Stored data
###

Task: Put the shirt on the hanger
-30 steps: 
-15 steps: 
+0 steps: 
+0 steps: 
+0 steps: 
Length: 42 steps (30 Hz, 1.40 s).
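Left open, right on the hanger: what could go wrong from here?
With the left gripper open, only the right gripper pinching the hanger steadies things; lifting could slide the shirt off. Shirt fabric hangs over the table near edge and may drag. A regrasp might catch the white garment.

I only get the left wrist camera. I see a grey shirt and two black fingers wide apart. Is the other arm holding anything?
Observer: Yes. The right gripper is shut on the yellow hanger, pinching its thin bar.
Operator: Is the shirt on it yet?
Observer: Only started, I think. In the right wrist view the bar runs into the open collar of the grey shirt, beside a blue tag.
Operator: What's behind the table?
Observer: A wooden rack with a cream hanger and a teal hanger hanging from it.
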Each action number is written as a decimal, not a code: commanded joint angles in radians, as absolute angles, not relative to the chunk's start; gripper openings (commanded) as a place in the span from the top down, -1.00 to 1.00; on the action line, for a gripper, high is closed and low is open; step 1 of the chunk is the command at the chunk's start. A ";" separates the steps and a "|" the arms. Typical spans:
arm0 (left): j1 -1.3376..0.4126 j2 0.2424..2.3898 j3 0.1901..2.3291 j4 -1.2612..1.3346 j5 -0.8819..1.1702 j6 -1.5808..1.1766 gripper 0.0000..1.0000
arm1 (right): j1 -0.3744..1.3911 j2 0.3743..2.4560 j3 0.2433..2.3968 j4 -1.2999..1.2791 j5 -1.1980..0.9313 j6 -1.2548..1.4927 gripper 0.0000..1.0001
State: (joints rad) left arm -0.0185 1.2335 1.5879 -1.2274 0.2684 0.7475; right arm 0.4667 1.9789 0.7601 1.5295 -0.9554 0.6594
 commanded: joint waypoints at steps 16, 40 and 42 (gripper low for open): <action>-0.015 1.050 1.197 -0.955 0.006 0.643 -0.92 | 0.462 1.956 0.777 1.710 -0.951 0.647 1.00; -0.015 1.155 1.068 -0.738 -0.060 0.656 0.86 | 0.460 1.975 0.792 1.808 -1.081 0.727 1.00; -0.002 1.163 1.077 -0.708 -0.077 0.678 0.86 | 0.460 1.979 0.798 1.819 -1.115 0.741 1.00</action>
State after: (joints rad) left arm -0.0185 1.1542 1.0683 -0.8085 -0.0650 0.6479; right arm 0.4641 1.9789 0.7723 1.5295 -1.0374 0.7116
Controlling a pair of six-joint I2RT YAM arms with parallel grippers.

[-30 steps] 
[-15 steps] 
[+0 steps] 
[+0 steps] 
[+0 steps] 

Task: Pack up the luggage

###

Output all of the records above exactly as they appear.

• [TASK SOLUTION]:
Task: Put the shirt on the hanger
-30 steps: 
-15 steps: 
+0 steps: 
+0 steps: 
+0 steps: 
Length: 42 steps (30 Hz, 1.40 s).
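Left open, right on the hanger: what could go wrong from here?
With the left gripper open, only the right gripper pinching the hanger steadies things; lifting could slide the shirt off. Shirt fabric hangs over the table near edge and may drag. A regrasp might catch the white garment.

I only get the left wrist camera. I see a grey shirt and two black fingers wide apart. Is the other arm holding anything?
Observer: Yes. The right gripper is shut on the yellow hanger, pinching its thin bar.
Operator: Is the shirt on it yet?
Observer: Only started, I think. In the right wrist view the bar runs into the open collar of the grey shirt, beside a blue tag.
Operator: What's behind the table?
Observer: A wooden rack with a cream hanger and a teal hanger hanging from it.
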Each action number is written as a decimal, not a code: commanded joint angles in radians, as absolute angles, not relative to the chunk's start; gripper openings (commanded) as a place in the span from the top down, -1.00 to 1.00; on the action line, for a gripper, high is closed and low is open; step 1 of the chunk is the command at the chunk's start. A ";" separates the steps and a "|" the arms. Typical spans:
arm0 (left): j1 -1.3376..0.4126 j2 0.2424..2.3898 j3 0.1901..2.3291 j4 -1.2612..1.3346 j5 -0.8819..1.1702 j6 -1.5808..1.1766 gripper 0.0000..1.0000
arm1 (right): j1 -0.3744..1.3911 j2 0.3743..2.4560 j3 0.2433..2.3968 j4 -1.2999..1.2791 j5 -1.1980..0.9313 j6 -1.2548..1.4927 gripper 0.0000..1.0001
State: (joints rad) left arm -0.0185 1.2335 1.5879 -1.2274 0.2684 0.7475; right arm 0.4667 1.9789 0.7601 1.5295 -0.9554 0.6594
 commanded: joint waypoints at steps 16, 40 and 42 (gripper low for open): <action>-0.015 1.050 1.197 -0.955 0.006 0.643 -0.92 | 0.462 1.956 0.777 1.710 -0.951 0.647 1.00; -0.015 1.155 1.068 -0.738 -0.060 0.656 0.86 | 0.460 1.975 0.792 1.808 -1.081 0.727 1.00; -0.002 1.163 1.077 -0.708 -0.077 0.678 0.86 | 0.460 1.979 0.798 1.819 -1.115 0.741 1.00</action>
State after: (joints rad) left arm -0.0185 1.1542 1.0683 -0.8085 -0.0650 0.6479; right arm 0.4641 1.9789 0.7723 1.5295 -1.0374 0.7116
Controlling a pair of six-joint I2RT YAM arms with parallel grippers.

[-30 steps] 
[-15 steps] 
[+0 steps] 
[+0 steps] 
[+0 steps] 

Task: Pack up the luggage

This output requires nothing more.